Overblog
Editer l'article Suivre ce blog Administration + Créer mon blog
11 juin 2011 6 11 /06 /juin /2011 15:55

Dans le hall, on trouve quelques photographies de la cérémonie de transfert des cendres du 3 octobre 2006. La première pierre du monument avait été posée le 5 février 2005 en présence du président Chirac. Cette fois, c'est le Ministre des Affaires Etrangères, Philippe Douste-Blazy à l'époque, qui représenta la France, aux côtés des présidents du Congo, du Gabon et de Centrafrique.

La famille de Savorgnan de Brazza avait insisté pour que le descendant du Makoko soit présent, en mémoire du traité de 1880. Ce fût chose faite, avec quelques réticences cependant du côté des autorités congolaises. Mais Auguste Nguempio, accompagné par la cour royale Téké, participa bien, en habits traditionnels, à la cérémonie.

Les restes mortuaires de l'explorateur et de 5 membres de sa famille (sa femme Thérèse et ses quatre enfants, Jacques, Antoine, Charles et Marthe) ont alors rejoint la crypte du mémorial. Son fils Jacques est mort très jeune. Singulièrement, aucun de ses autres enfants n'a eu de descendant. Ce sont donc des arrières petits-neveux qui ont représenté la famille de Brazza lors de la cérémonie. L'un de ses petits-neveux, Detalmo Pirzio Biroli, à l'origine du projet en 2003, ne verra pas son voeu exaucé, disparaissant en mars 2006.

 

crypte-mausolée-brazza

Jour du transfert des cendres : crypte du mémorial (© Patrick Robert -Grands Reporters.com)

 

Espérons pour lui que ce soit sa dernière demeure. En effet Pierre Savorgnan de Brazza qui avait beaucoup voyagé de son vivant, a également continué à voyager une fois mort ! 

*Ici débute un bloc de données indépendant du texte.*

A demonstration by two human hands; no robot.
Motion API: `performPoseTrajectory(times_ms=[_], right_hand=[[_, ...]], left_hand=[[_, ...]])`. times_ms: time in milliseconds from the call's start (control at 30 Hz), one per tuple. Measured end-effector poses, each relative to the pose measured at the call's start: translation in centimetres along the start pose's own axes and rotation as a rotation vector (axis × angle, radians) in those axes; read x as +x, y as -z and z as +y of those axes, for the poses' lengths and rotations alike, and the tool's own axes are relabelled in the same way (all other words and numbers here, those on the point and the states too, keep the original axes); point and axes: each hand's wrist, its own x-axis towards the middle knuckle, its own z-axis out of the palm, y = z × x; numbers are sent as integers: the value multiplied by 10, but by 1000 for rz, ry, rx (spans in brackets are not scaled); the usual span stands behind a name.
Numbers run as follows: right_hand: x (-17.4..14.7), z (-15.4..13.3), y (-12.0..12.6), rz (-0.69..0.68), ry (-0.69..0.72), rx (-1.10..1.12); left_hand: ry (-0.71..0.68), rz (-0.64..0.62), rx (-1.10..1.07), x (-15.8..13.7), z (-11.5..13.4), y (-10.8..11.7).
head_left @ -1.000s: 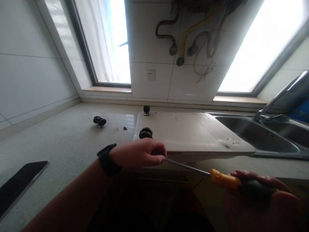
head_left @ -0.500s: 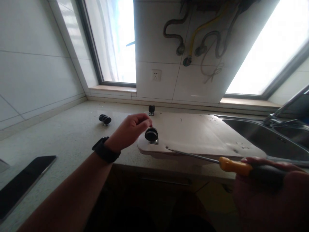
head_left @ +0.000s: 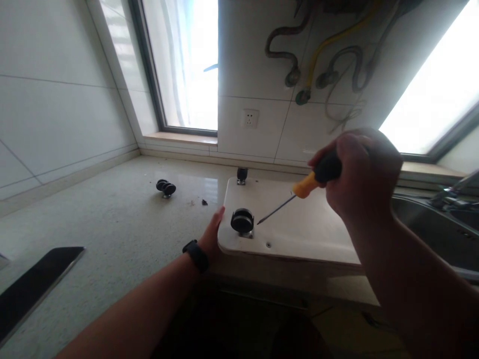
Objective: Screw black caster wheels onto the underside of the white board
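Gripping screwdriver in closed right hand, tip beside caster; left hand pressed flat against board edge.

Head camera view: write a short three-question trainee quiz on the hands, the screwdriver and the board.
1. True or false: the right hand holds the screwdriver.
2. What does the left hand touch? A) the loose wheel on the counter B) the left edge of the board C) the sink
3. Fill in: the screwdriver tip points toward the ____ at the board's near left corner.

Key: 1 true; 2 B; 3 wheel.
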Motion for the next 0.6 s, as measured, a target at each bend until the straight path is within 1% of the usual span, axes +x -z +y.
performPoseTrajectory(times_ms=[33, 100, 200, 267, 333, 433, 533, 600], right_hand=[[9, 2, -10, 26, 13, 32], [22, 8, -27, 4, 30, 60], [33, 20, -44, -118, 26, 76], [35, 29, -48, -197, 61, 79], [34, 37, -49, -232, 89, 84], [32, 48, -47, -181, 82, 132], [33, 55, -46, -126, 84, 204], [34, 57, -45, -97, 83, 237]], left_hand=[[73, -41, -52, 0, 0, 0], [149, -60, -106, 1, 1, 1], [152, -67, -115, 2, 4, 0], [131, -68, -97, 2, 6, -1], [131, -62, -70, 2, 7, -2], [148, -65, -47, 3, 8, -2], [132, -65, -40, 5, 7, 0], [115, -39, -36, 7, 6, 0]])
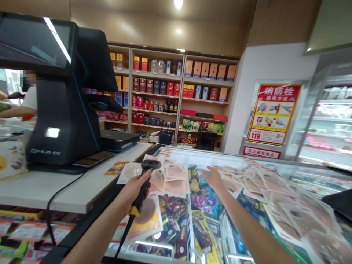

Il est mort à Dakar le 14 septembre 1905. Sa femme Thérèse de Chambrun est alors persuadée qu'il a été empoisonné (aucune preuve à ce jour...). L'ultime mission avait en effet pour but d'enquêter sur les pratiques des compagnies concessionnaires qui se partageaient alors l'exploitation du Congo français. Brazza s'était déjà opposé à elles en 1897 et s'était vu ensuite écarté de ses fonctions en 1898. L'enquête est déclenchée par les exactions de certains colons, le point d'orgue étant la terrible affaire Georges Toqué et Fernand Gaud qui firent sauter avec un bâton de dynamite un de leur ancien guide congolais, le 14 juillet 1903. Horrible façon de célébrer la Fête Nationale...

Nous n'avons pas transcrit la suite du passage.